▸ **What to produce**:
Everything in the data that follows has to be repeated verbatim.

▸ **Information shown**:
■ ■ ■ ■ ■ ■ ■

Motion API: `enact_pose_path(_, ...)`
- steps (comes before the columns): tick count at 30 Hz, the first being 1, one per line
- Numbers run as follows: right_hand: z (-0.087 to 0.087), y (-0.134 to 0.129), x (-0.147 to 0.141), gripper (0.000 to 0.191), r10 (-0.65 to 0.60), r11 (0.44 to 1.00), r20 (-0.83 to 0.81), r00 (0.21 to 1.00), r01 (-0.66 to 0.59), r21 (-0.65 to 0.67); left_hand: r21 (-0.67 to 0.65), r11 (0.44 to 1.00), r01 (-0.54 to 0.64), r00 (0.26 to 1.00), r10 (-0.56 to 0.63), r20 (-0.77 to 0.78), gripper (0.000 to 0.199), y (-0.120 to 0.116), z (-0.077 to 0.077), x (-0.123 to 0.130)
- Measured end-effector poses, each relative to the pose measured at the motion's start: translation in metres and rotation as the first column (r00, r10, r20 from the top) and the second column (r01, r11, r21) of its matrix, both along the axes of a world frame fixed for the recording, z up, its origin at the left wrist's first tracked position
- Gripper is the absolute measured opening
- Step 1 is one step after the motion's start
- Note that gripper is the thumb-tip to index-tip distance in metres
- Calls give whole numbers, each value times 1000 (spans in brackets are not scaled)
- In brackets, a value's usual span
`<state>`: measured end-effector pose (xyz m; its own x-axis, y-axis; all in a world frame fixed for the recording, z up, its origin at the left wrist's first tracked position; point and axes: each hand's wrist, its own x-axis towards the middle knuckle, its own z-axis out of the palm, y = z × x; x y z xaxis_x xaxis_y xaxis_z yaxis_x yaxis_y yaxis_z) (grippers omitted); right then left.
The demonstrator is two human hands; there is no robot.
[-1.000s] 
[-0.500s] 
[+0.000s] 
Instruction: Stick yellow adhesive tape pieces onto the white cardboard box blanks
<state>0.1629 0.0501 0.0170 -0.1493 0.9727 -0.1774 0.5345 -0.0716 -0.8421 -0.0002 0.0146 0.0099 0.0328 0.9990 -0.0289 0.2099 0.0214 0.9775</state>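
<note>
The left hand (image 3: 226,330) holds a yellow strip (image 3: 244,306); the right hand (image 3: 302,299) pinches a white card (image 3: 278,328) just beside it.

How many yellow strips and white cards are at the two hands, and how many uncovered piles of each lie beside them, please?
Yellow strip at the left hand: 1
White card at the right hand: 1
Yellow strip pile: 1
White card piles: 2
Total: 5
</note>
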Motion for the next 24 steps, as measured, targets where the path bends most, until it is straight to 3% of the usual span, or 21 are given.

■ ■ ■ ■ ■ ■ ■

▸ **Exercise result**:
Motion API: `enact_pose_path(_, ...)`
- steps (comes before the columns): tick count at 30 Hz, the first being 1, one per line
- Numbers run as follows: right_hand: z (-0.087 to 0.087), y (-0.134 to 0.129), x (-0.147 to 0.141), gripper (0.000 to 0.191), r10 (-0.65 to 0.60), r11 (0.44 to 1.00), r20 (-0.83 to 0.81), r00 (0.21 to 1.00), r01 (-0.66 to 0.59), r21 (-0.65 to 0.67); left_hand: r21 (-0.67 to 0.65), r11 (0.44 to 1.00), r01 (-0.54 to 0.64), r00 (0.26 to 1.00), r10 (-0.56 to 0.63), r20 (-0.77 to 0.78), gripper (0.000 to 0.199), y (-0.120 to 0.116), z (-0.077 to 0.077), x (-0.123 to 0.130)
- Measured end-effector poses, each relative to the pose measured at the motion's start: translation in metres and rotation as the first column (r00, r10, r20 from the top) and the second column (r01, r11, r21) of its matrix, both along the axes of a world frame fixed for the recording, z up, its origin at the left wrist's first tracked position
- Gripper is the absolute measured opening
- Step 1 is one step after the motion's start
- Note that gripper is the thumb-tip to index-tip distance in metres
- Calls give whole numbers, each value times 1000 (spans in brackets are not scaled)
- In brackets, a value's usual span
`<state>`: measured end-effector pose (xyz m; its own x-axis, y-axis; all in a world frame fixed for the recording, z up, its origin at the left wrist's first tracked position; point and axes: each hand's wrist, its own x-axis towards the middle knuckle, its own z-axis out of the palm, y = z × x; x y z xaxis_x xaxis_y xaxis_z yaxis_x yaxis_y yaxis_z) (grippers omitted); right then left.
The demonstrator is two human hands; there is no robot.
[-1.000s] 
[-0.500s] 
[+0.000s] 
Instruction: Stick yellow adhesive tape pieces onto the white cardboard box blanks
<state>0.1629 0.0501 0.0170 -0.1493 0.9727 -0.1774 0.5345 -0.0716 -0.8421 -0.0002 0.0146 0.0099 0.0328 0.9990 -0.0289 0.2099 0.0214 0.9775</state>
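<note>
The left hand (image 3: 226,330) holds a yellow strip (image 3: 244,306); the right hand (image 3: 302,299) pinches a white card (image 3: 278,328) just beside it.

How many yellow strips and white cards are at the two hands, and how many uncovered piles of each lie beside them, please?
Yellow strip at the left hand: 1
White card at the right hand: 1
Yellow strip pile: 1
White card piles: 2
Total: 5
</note>
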Motion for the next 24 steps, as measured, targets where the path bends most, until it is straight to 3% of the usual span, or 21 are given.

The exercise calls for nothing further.